- Anulia Location in West Bengal, India Anulia Anulia (India)
- Coordinates: 23°09′23″N 88°33′06″E﻿ / ﻿23.156505°N 88.551753°E
- Country: India
- State: West Bengal
- District: Nadia

Area
- • Total: 2.5373 km^{2} (0.9797 sq mi)

Population (2011)
- • Total: 5,220
- • Density: 2,060/km^{2} (5,330/sq mi)

Languages
- • Official: Bengali, English
- Time zone: UTC+5:30 (IST)
- PIN: 741255
- Telephone/STD code: 03454
- Lok Sabha constituency: Ranaghat
- Vidhan Sabha constituency: Ranaghat North West
- Website: nadia.gov.in

= Anulia =

Anulia is a census town in the Ranaghat I CD block in the Ranaghat subdivision of the Nadia district in the state of West Bengal, India.

==Geography==

===Located===
Anulia is located at .

The maps of Ranaghat I and Ranaghat II CD blocks, in the District Census Handbook 2011, Nadia, shows the census towns of Kamgachhi, Raghabpur, Panpara, Aistala, Satigachha, Anulia, Halalpur Krishnapur, Hijuli and Ranaghat (CT) forming a cluster around Ranaghat. Certain other localities such as Nokari, Nasra, Cooper's Camp, Birnagar, Habibpur, Gopalpur and Parbbatipur are also linked with this cluster.

===Area overview===
Nadia district is mostly alluvial plains lying to the east of Hooghly River, locally known as Bhagirathi. The alluvial plains are cut across by such distributaries as Jalangi, Churni and Ichhamati. With these rivers getting silted up, floods are a recurring feature. The Ranaghat subdivision has the Bhagirathi on the west, with Purba Bardhaman and Hooghly districts lying across the river. Topographically, Ranaghat subdivision is spread across the Krishnanagar-Santipur Plain, which occupies the central part of the district, and the Ranaghat-Chakdaha Plain, the low-lying area found in the south-eastern part of the district. The Churni separates the two plains. A portion of the east forms the boundary with Bangladesh. The lower portion of the east is covered by a portion of the North 24 Parganas district. The subdivision has achieved reasonably high urbanisation. 41.68% of the population lives in urban areas and 58.32% lives in rural areas.

Note: The map alongside presents some of the notable locations in the subdivision. All places marked in the map are linked in the larger full screen map. All the four subdivisions are presented with maps on the same scale – the size of the maps vary as per the area of the subdivision.

==Demographics==
According to the 2011 Census of India, Anulia had a total population of 5,220, of which 2,650 (51%) were males and 2,570 (49%) were females. Population in the age range 0–6 years was 482. The total number of literate persons in Anulia was 3,924 (82.82% of the population over 6 years).

The following municipalities, notified area, outgrowths and census towns were part of Ranaghat Urban Agglomeration in 2011 census: Ranaghat (M), Birnagar (M), Cooper's Camp (NA), Magurkhali (OG), Ranaghat (CT) (CT), Hijuli (CT), Aistala (CT), Satigachha (CT), Nasra (CT), Panpara (CT), Raghabpur (CT), Kamgachhi (CT), Anulia (CT) and Halalpur Krishnapur (CT).

==Infrastructure==
According to the District Census Handbook 2011, Nadia, Anulia covered an area of 2.5373 km2. Among the civic amenities, it had 3.5 km roads with open drains, the protected water supply involved BWT, tap water from treated sources, hand pump.
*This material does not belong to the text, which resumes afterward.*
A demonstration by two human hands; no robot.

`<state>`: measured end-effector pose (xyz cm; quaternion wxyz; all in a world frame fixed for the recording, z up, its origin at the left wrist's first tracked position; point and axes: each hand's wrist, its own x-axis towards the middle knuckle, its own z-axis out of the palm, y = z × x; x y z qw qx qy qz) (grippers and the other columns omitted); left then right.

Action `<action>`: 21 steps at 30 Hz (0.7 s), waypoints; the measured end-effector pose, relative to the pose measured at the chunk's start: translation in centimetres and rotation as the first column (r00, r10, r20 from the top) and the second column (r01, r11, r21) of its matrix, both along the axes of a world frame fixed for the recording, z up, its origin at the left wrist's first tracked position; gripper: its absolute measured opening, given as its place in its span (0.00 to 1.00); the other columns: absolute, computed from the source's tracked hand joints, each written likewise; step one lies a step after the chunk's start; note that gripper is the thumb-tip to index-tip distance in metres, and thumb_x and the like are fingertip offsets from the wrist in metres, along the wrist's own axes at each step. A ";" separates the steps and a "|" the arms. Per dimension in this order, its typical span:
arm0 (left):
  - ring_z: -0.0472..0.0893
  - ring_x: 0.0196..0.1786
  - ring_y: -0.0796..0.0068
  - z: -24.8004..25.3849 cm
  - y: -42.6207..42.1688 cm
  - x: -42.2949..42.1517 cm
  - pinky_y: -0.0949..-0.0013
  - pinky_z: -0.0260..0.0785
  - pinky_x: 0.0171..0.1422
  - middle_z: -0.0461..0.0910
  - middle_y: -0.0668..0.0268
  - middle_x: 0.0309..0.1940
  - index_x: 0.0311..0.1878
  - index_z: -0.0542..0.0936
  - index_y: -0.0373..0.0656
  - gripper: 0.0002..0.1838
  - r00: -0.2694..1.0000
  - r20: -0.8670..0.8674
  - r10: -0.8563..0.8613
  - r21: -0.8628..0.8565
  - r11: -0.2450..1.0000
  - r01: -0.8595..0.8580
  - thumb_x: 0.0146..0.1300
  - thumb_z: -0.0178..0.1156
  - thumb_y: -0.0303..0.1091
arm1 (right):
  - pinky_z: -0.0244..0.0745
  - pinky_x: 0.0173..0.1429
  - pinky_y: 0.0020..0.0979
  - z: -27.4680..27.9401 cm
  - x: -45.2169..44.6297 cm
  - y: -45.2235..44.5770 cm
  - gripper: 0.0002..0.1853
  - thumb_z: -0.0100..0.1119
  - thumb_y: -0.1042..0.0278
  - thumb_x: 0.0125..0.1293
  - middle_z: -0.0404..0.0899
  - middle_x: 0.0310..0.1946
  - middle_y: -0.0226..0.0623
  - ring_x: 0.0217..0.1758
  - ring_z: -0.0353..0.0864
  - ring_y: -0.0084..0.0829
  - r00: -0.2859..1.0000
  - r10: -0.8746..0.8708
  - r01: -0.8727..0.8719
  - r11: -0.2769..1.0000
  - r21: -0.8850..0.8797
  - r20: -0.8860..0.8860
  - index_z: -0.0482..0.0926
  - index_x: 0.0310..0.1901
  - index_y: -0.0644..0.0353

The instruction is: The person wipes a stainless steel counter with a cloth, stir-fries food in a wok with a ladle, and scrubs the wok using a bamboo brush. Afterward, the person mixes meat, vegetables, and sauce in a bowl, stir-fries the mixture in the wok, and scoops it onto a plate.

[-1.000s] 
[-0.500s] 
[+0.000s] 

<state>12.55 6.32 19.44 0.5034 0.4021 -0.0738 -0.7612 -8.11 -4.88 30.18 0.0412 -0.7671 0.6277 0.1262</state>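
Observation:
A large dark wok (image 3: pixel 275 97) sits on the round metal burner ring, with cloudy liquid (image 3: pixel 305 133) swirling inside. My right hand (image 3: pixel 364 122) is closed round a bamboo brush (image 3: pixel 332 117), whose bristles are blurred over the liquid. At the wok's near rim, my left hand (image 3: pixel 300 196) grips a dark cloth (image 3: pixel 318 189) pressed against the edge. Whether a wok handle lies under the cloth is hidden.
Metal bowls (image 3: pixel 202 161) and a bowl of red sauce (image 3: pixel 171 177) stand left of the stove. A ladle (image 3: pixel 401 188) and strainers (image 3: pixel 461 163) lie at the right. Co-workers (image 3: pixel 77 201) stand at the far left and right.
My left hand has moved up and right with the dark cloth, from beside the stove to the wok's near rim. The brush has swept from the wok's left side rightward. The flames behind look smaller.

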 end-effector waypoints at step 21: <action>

It had 850 domestic electric connections, 200 road light points. Among the medical facilities it had one nursing home and five medicine shops. Among the educational facilities it had three primary schools, one middle school, one secondary school and one senior secondary school. Among the social, recreational and cultural facilities it had one orphanage home, one public library and one reading room. Three important commodities it produced were fitkari, tolly, cloth. It had branch offices of one agricultural credit society and one non-agricultural credit society.

==Education==
Anulia High School is a Bengali-medium coeducational institution established in 1883. The school has facilities for teaching from class V to class XII. It has a library with 1,065 books, 20 computers and a playground.

==Healthcare==
Ranaghat Subdivisional Hospital at PO Anulia functions with 171 beds.